» TASK GOAL
Reproduce the section of the listing that begins at the line containing "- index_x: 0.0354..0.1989" and finishes at the line containing "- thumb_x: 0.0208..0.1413". Include both end lines and nothing beyond them.

[[ RECORDS FOR THE EXERCISE open ]]

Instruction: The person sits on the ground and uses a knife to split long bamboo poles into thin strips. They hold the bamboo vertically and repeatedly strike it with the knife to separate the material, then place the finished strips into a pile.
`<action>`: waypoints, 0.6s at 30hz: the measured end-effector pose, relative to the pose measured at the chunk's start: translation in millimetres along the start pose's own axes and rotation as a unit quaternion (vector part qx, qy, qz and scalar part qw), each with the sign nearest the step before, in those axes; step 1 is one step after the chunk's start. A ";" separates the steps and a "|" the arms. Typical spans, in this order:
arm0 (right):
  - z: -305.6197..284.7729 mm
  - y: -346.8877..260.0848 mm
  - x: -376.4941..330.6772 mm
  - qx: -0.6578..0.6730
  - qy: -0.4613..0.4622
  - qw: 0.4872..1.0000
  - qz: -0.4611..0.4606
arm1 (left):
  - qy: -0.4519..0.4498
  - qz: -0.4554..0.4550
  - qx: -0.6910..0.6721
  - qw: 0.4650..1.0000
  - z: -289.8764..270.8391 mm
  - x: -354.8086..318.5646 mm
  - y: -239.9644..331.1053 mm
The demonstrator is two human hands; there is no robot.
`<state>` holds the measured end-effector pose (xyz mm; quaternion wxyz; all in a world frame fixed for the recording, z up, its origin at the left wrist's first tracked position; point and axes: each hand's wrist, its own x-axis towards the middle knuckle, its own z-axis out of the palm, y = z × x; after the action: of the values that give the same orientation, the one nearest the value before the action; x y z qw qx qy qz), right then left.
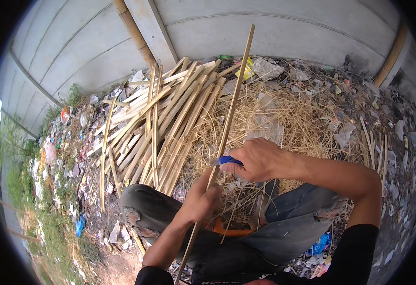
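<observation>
A long thin bamboo strip (pixel 231 102) runs slantwise through the middle of the view, its upper end standing against the grey concrete wall (pixel 274 28) and its lower end cut off at the bottom edge between the person's knees. The left hand (pixel 200 202) is clenched around the strip low down, the grip closed on it so that the strip vanishes behind the fingers and comes out again below. Just above, the right hand (pixel 258 159) is closed on a blue-handled knife (pixel 227 160); only the blue end of the handle and a short stub of blade show, the blade meeting the strip where the two cross, and the rest is hidden in the fist.

Beneath the hands lie the person's legs in torn grey trousers (pixel 288 223), with something orange (pixel 229 232) half hidden between them, too little seen to tell what it is. Beyond the knees a heap of pale bamboo shavings (pixel 293 118) covers the ground, and to the left of it lies a pile of split bamboo slats (pixel 170 118), fanned out toward the wall. Scattered litter (pixel 75 142) strews the soil on both sides, most of it too small and blurred to make out. A bamboo pole (pixel 134 33) leans upright against the wall.
</observation>
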<state>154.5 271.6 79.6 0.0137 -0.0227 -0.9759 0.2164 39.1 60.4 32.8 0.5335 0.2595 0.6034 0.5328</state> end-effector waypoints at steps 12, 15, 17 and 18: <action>-54.2 226.1 -29.4 0.024 0.352 0.858 0.373 | -0.106 0.022 0.147 0.983 -10.8 -61.9 -33.1; -75.2 264.3 -60.5 0.086 0.411 0.771 0.479 | -0.111 0.033 0.191 0.975 -23.1 -76.8 -59.6; -86.2 281.6 -91.2 0.095 0.472 0.735 0.477 | -0.103 0.017 0.242 0.965 -35.9 -89.2 -67.0; -90.2 288.2 -99.8 0.097 0.502 0.717 0.474 | -0.093 0.030 0.224 0.970 -37.1 -85.9 -66.5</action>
<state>268.5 565.5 37.7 0.3991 -0.5859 -0.6615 0.2446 47.4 -48.7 -2.0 0.4997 0.4387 0.6470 0.3732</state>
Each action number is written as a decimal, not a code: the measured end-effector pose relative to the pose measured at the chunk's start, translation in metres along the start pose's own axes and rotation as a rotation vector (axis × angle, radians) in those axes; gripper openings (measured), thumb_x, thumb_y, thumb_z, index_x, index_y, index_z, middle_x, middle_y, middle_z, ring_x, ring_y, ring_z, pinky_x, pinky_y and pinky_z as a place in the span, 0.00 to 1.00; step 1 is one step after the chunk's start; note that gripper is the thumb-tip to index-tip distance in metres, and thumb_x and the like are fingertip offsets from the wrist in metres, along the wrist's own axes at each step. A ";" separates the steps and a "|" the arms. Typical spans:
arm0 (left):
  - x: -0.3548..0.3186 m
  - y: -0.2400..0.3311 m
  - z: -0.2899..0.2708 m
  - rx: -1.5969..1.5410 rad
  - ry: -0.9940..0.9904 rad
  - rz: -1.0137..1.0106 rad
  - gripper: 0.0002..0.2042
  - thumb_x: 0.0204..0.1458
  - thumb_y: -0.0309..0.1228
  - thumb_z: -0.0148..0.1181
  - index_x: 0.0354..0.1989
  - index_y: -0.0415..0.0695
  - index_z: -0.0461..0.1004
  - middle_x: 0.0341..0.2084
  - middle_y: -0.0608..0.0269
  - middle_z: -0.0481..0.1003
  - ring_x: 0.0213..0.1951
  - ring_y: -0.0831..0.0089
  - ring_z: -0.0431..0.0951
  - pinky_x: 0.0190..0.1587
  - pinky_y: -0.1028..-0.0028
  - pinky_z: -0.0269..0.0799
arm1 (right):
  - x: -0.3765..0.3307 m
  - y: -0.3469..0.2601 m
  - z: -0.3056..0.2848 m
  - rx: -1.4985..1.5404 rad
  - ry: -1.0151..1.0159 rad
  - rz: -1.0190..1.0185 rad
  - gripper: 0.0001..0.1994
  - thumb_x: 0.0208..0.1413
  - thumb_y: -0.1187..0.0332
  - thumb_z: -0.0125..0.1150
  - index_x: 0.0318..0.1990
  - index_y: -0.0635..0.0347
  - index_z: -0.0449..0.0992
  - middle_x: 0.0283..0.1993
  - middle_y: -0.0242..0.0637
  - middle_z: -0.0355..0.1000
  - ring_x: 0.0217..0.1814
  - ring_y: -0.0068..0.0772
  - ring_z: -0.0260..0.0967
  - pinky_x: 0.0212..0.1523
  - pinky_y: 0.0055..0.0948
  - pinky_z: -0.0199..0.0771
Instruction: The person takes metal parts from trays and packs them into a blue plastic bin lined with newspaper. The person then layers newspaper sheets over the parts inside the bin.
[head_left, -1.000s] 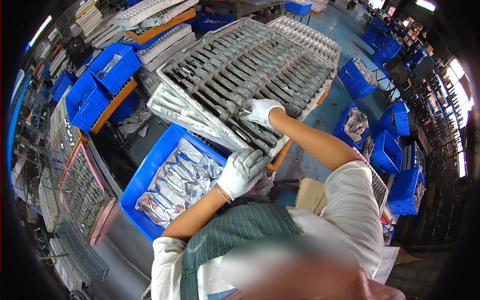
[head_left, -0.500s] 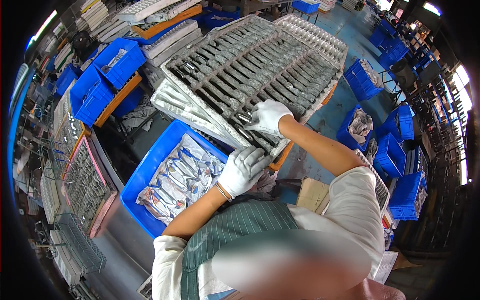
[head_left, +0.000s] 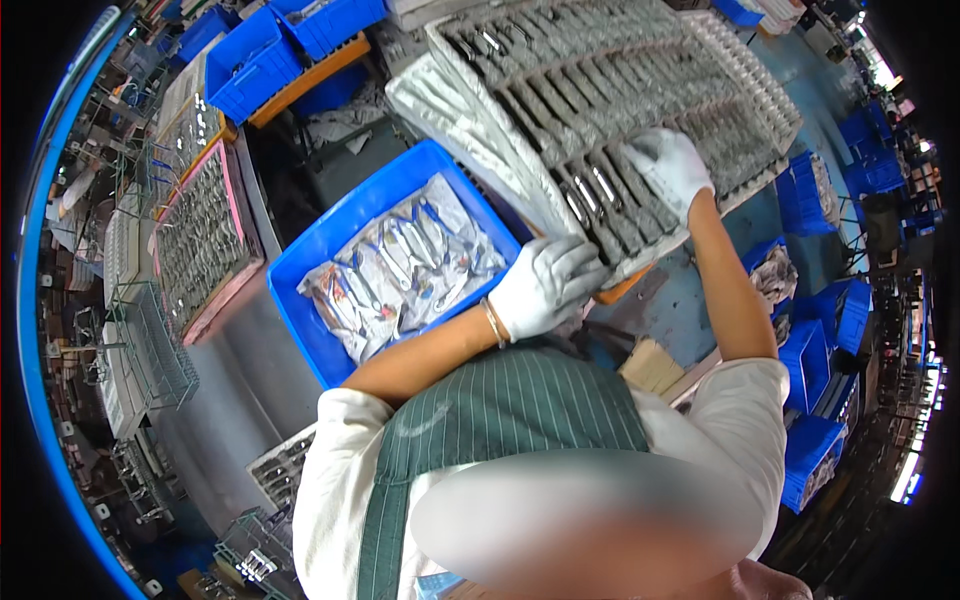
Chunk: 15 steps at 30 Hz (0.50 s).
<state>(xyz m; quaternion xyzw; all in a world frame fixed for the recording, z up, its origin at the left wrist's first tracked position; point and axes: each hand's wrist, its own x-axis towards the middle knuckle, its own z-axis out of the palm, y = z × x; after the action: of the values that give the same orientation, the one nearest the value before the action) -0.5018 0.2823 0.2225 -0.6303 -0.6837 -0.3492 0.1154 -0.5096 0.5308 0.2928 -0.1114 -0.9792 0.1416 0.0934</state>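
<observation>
A large grey slotted tray [head_left: 560,70] full of small metal parts lies in front of me, stacked on paler trays. My left hand [head_left: 545,285], in a white glove, is curled at the tray's near corner; I cannot see anything in it. My right hand [head_left: 668,165], also gloved, rests flat on the tray's near rows. Left of my left hand stands a blue plastic bin [head_left: 300,270] holding several clear bags of metal parts [head_left: 400,265].
A pink-rimmed tray of parts [head_left: 205,235] sits at the far left beside wire racks [head_left: 150,345]. More blue bins [head_left: 255,65] stand at the back left and down the right side [head_left: 815,330]. A wooden block [head_left: 650,365] lies near my right elbow.
The view has swung closer over the bench. My right hand stays on the tray's near rows and my left hand stays at its near corner.
</observation>
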 end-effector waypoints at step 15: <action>-0.020 -0.008 -0.022 0.116 0.038 -0.198 0.21 0.42 0.39 0.59 0.46 0.47 0.69 0.42 0.59 0.67 0.47 0.61 0.65 0.46 0.63 0.60 | -0.001 -0.087 -0.002 0.333 -0.307 -0.593 0.33 0.53 0.49 0.49 0.61 0.61 0.51 0.62 0.52 0.50 0.64 0.47 0.48 0.62 0.34 0.50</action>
<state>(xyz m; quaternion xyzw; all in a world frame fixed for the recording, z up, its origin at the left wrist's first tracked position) -0.5122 0.2531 0.2237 -0.5450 -0.7595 -0.3307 0.1298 -0.5249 0.4494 0.3210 0.2165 -0.9350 0.2808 -0.0007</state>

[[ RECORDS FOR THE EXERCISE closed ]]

» SOLUTION TO THIS PROBLEM
  - index_x: 0.0354..0.1989
  - index_y: -0.0415..0.0695
  - index_z: -0.0461..0.1004
  - middle_x: 0.0341..0.2084
  - middle_y: -0.0608..0.0269
  - middle_z: -0.0481..0.1003
  - ring_x: 0.0213..0.1951
  - ring_y: -0.0831..0.0089
  - ring_z: -0.0431..0.0951
  - pinky_x: 0.0190..0.1587
  - pinky_y: -0.1028..-0.0028
  - pinky_z: -0.0269..0.0799
arm1 (right):
  - x: -0.3765..0.3307 m
  - y: -0.3469..0.2601 m
  - z: -0.3056..0.2848 m
  - rx: -1.4985..1.5404 rad
  - ry: -1.0151..1.0159 rad
  - rz: -1.0190..1.0185 rad
  - gripper: 0.0001..0.1994
  - thumb_x: 0.0208..0.1413

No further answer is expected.